Pantauan kaba12 di berbagai lokasi, lonjakan harga kebutuhan pokok terjadi di mayoritas tempat sejak sepekan terakhir, terutama jenis komiditi pangan seperti beras, cabe merah, cabe hijau, bawang merah, bawang putih, telur, dan jenis kebutuhan pokok lain.
Dampak lonjakan harga bahan pokok ditengah sulitnya kondisi keuangan masyarakat itu, berdampak terhadap kian sepinya pasar-pasar tradisional di Lubukbasung.

Seperti dikeluhkan Wasdinar, salah seorang pedagang di Pasar Padang Baru, Lubukbasung yang menyebut, harga bahan pokok mengalami peningkatan cukup signifikn sejak dua pekan terakhir, terutama memasuki masa libur, tahun baru, bahkan diprediksi bahan pokok akan terus naik menjelang bulan suci Ramadhan mendatang.

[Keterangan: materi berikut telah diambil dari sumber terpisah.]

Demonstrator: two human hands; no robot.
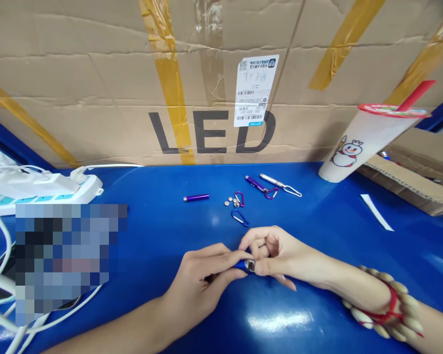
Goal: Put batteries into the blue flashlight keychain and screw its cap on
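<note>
My left hand (pixel 210 270) pinches a small blue keychain flashlight (pixel 240 264) between thumb and fingers, and most of its body is hidden by them. At the flashlight's silver end (pixel 249 265), the thumb of my right hand (pixel 276 250) presses close, with the fingers curled behind. Beyond the hands lies a blue carabiner clip (pixel 239 218). Several button cells (pixel 227 203) sit beside a red carabiner clip (pixel 240 198). A purple tube (pixel 196 198) lies to their left. Farther back are a purple flashlight (pixel 256 184) and a silver flashlight (pixel 272 180), each with a clip attached.
A large cardboard box (pixel 107 108) walls off the back of the blue table (pixel 158 221). On the right stand a drink cup (pixel 354 142) with a straw, an open cardboard tray (pixel 402 182) and a white strip (pixel 377 212). White cables and a power strip (pixel 81 191) occupy the left.
</note>
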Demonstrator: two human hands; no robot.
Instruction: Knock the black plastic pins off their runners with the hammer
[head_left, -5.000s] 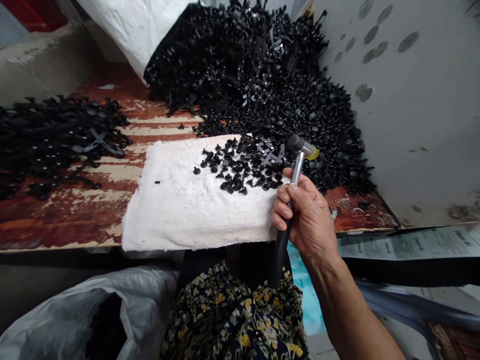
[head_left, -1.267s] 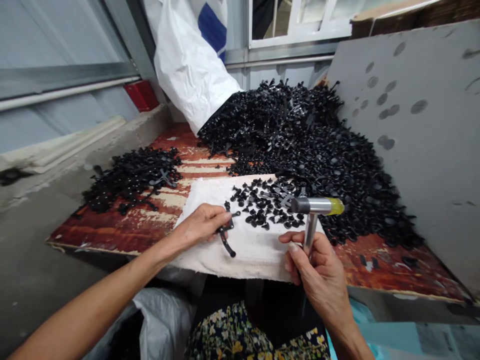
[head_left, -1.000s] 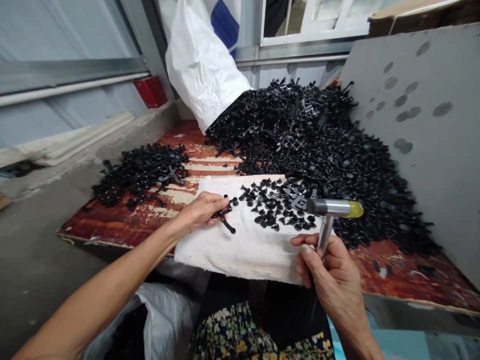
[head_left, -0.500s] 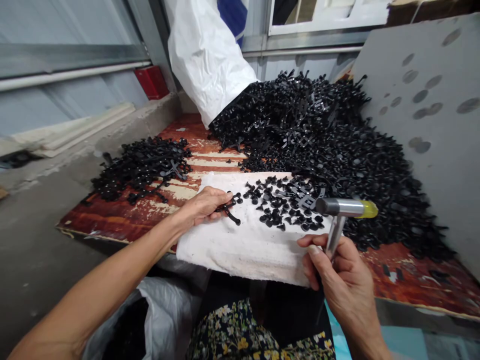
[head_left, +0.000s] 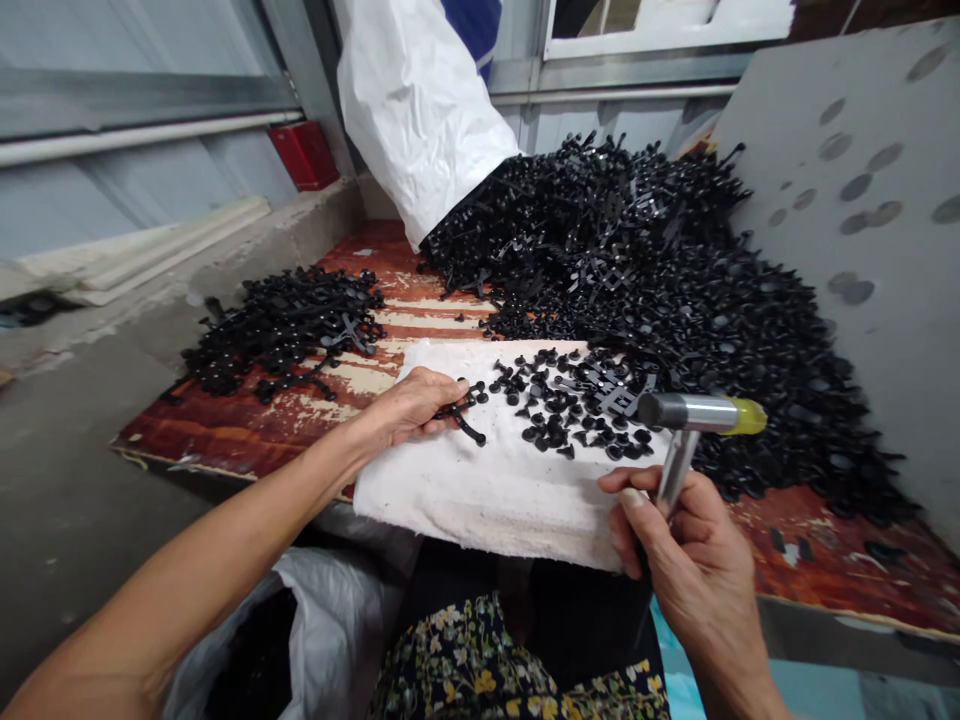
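Pale metal wall [head_left: 150, 45] behind a worn red-brown tabletop [head_left: 217, 430]; grey spotted board [head_left: 802, 260] at the right; big black heap [head_left: 645, 250] at the mouth of a white sack [head_left: 427, 110], smaller heap [head_left: 277, 335] to the left, white cloth [head_left: 487, 500] at the front edge, loose black studs [head_left: 551, 425] on it; sack cut off at the top, lower hammer handle hard to make out against dark clothing; right hand [head_left: 694, 545] curled round the hammer [head_left: 701, 413], index finger partly extended; left hand [head_left: 420, 405] pinched narrow on a jointed black piece [head_left: 471, 420] over the cloth, its gripped end hidden by fingers; contact with the cloth unclear
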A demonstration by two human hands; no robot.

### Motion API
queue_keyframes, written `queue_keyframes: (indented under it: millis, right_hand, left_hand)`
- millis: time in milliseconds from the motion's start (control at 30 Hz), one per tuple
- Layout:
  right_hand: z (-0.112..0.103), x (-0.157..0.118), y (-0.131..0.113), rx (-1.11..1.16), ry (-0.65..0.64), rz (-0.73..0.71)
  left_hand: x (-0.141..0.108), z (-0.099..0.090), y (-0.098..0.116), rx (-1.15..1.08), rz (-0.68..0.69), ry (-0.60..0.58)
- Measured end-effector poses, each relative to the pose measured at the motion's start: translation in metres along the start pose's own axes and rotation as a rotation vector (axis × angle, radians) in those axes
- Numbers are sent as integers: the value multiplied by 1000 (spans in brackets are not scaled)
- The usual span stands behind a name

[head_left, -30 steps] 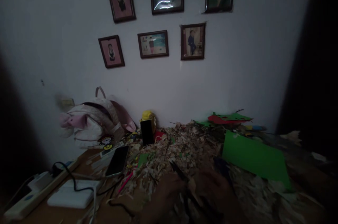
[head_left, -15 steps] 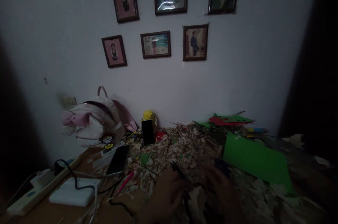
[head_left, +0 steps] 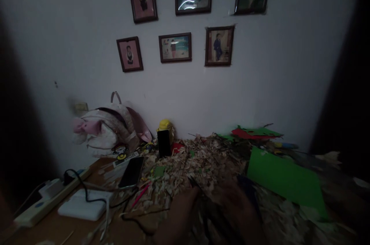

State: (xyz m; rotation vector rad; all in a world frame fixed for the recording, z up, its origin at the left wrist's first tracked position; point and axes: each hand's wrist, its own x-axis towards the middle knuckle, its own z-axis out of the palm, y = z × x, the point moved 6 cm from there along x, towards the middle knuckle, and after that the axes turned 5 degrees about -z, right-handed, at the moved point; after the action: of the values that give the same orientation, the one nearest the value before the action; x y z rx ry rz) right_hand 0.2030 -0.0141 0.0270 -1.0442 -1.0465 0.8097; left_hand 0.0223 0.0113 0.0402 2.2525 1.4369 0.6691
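My left hand (head_left: pixel 177 214) and my right hand (head_left: pixel 237 208) sit close together at the bottom middle, dim and blurred. Black scissors (head_left: pixel 194 185) show their pointed tip beside my left hand, which seems to grip them. What my right hand holds is hidden, though a dark blue item (head_left: pixel 245 187) lies just beyond its fingers. Under both hands spreads a heap of paper shavings (head_left: pixel 199 164). A green card sheet (head_left: pixel 285 183) lies to the right of my right hand, with cut red and green paper (head_left: pixel 254 133) behind it.
A wooden desk (head_left: pixel 95 170) holds a smartphone (head_left: pixel 132 172), a white pad (head_left: pixel 83 205), a power strip (head_left: pixel 49 198) and cables. A pink-bowed backpack (head_left: pixel 106 129) and a yellow figure (head_left: pixel 165 125) stand against the wall, below several framed photos (head_left: pixel 175 47).
The whole scene has shifted slightly right in view as my head turned. My hands have drawn closer together, and the scissors remain between them.
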Motion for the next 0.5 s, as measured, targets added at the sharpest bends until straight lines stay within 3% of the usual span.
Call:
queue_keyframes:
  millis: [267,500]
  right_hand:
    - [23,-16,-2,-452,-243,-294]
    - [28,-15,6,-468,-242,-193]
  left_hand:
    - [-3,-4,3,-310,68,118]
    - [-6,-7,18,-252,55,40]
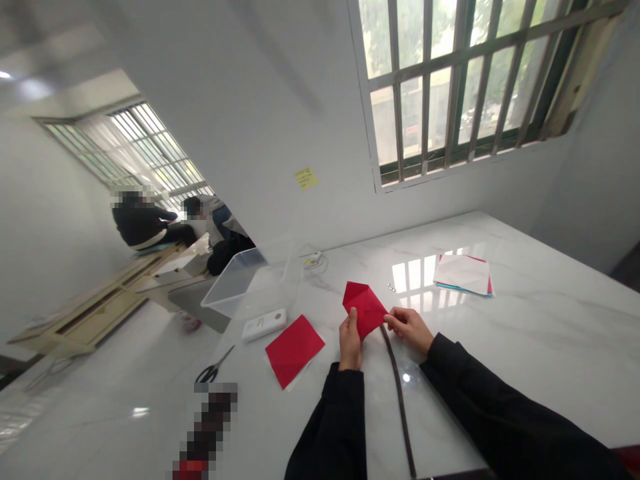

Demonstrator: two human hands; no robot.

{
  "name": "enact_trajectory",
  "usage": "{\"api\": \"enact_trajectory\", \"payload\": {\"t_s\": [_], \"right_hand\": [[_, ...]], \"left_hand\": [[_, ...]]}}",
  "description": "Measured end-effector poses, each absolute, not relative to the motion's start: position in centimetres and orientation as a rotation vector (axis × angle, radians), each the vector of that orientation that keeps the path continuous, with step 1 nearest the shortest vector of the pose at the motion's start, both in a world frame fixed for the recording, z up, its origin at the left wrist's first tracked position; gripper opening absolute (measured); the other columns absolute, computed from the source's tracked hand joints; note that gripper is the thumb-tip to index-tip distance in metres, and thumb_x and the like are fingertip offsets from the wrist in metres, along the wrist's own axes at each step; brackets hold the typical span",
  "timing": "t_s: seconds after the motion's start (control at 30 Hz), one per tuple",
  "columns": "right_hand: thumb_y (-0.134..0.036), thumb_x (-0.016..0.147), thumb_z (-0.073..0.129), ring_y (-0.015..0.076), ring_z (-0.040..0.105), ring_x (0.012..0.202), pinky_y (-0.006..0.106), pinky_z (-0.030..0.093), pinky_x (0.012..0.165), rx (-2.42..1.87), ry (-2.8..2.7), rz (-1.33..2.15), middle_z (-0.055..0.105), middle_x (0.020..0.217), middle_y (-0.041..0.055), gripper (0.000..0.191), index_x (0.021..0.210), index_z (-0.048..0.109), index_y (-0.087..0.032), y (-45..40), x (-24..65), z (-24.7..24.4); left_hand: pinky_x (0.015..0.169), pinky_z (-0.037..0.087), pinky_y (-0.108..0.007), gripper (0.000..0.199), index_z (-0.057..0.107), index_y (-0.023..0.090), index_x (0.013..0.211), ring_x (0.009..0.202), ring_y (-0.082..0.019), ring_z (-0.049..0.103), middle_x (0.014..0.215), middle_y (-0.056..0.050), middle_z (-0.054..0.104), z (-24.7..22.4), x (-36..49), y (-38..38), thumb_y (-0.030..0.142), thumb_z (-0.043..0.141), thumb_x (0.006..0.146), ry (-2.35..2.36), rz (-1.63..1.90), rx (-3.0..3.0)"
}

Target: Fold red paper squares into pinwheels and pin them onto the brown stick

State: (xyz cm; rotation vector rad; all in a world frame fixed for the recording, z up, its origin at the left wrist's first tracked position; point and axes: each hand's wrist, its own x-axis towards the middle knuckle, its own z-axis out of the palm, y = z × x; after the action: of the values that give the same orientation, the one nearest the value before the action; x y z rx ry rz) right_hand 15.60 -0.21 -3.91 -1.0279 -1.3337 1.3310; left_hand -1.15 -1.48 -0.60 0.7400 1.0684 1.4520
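A folded piece of red paper (pixel 364 308) is held up over the white marbled table (pixel 530 347). My left hand (pixel 351 340) grips its lower left side, with the thumb on the front face. At its right corner, the fingers of my right hand (pixel 407 328) pinch the paper. Beneath the paper and between my forearms runs a long, thin dark strip (pixel 399 393). Left of my left hand lies a flat red sheet (pixel 295 350) with a pale edge under it.
Scissors (pixel 215 368), a white box-like device (pixel 265 325) and a clear plastic bin (pixel 250 283) stand to the left. A stack of paper (pixel 463 274) lies at the back right. A yellow note (pixel 306 179) is on the wall. Two people sit far left.
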Motion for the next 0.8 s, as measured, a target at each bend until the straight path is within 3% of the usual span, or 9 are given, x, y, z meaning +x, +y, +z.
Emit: {"api": "enact_trajectory", "payload": {"t_s": [0.37, 0.53, 0.67, 0.8], "right_hand": [[-0.064, 0.082, 0.066, 0.0105, 0.044, 0.045, 0.025, 0.035, 0.044, -1.044, -1.340, 1.310, 0.059, 0.057, -0.0003, 0.047, 0.069, 0.060, -0.019, -0.31, 15.56, -3.70], [-0.064, 0.082, 0.066, 0.0114, 0.045, 0.045, 0.026, 0.037, 0.045, -1.055, -1.351, 1.277, 0.059, 0.057, -0.0001, 0.047, 0.069, 0.061, -0.019, -0.24, 15.53, -3.89], [-0.064, 0.083, 0.065, 0.0112, 0.045, 0.045, 0.025, 0.036, 0.045, -1.053, -1.353, 1.271, 0.059, 0.057, 0.0002, 0.047, 0.069, 0.061, -0.019, -0.33, 15.48, -3.76], [-0.065, 0.082, 0.066, 0.0110, 0.045, 0.045, 0.025, 0.036, 0.045, -1.068, -1.357, 1.263, 0.059, 0.056, 0.0000, 0.048, 0.068, 0.061, -0.019, -0.39, 15.48, -3.57]], "left_hand": [[0.079, 0.056, -0.034, 0.053, 0.072, 0.009, 0.088, 0.079, -0.023, 0.072, 0.080, -0.011, 0.075, -1.40, -1.29, -1.05, 0.060, 0.078, 0.072, 1.146, 1.427, 0.787], [0.075, 0.056, -0.032, 0.057, 0.072, 0.009, 0.093, 0.081, -0.023, 0.072, 0.083, -0.012, 0.075, -0.61, -1.08, -1.34, 0.062, 0.077, 0.073, 1.130, 1.404, 0.780], [0.069, 0.055, -0.029, 0.054, 0.073, 0.008, 0.099, 0.076, -0.020, 0.070, 0.087, -0.011, 0.076, -0.61, -1.23, -1.49, 0.052, 0.084, 0.069, 1.147, 1.374, 0.871], [0.063, 0.053, -0.027, 0.049, 0.074, 0.007, 0.088, 0.069, -0.019, 0.068, 0.081, -0.011, 0.075, -1.20, -1.51, -1.34, 0.048, 0.088, 0.065, 1.221, 1.359, 0.940]]}}
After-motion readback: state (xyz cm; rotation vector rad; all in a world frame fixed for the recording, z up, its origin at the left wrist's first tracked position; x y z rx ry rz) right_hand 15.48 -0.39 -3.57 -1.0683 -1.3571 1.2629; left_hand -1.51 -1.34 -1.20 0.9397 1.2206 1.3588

Kondisi itu diamini beberapa pembeli di pasar serikat Nagari Lubukbasung dan Garagahan tersebut, yang menyebut kenaikan harga bahan pokok itu, justru tidak seimbang dengan pendapatan warga, terutama kalanga petani, termasuk warga yang saat ini paneh buah durian, manggis, rambutan di wilayah Lubukbasung.

“ Harus betul-betul memperhitungkan kondisi, apalagi sebentar lagi puasa, “ ungkap Desi, warga Sungai Jariang kepada kaba12.
Kondisi serupa juga terlihat di Pasar Balai Salasa, Pasar Lamo Lubukbasung, Pasar Tiku termasuk di Pasar Bawan, yang tidak terlihat geliat mengesankan kegiatan perdagangan warga walau memasuki masa libur akhir tahun ini.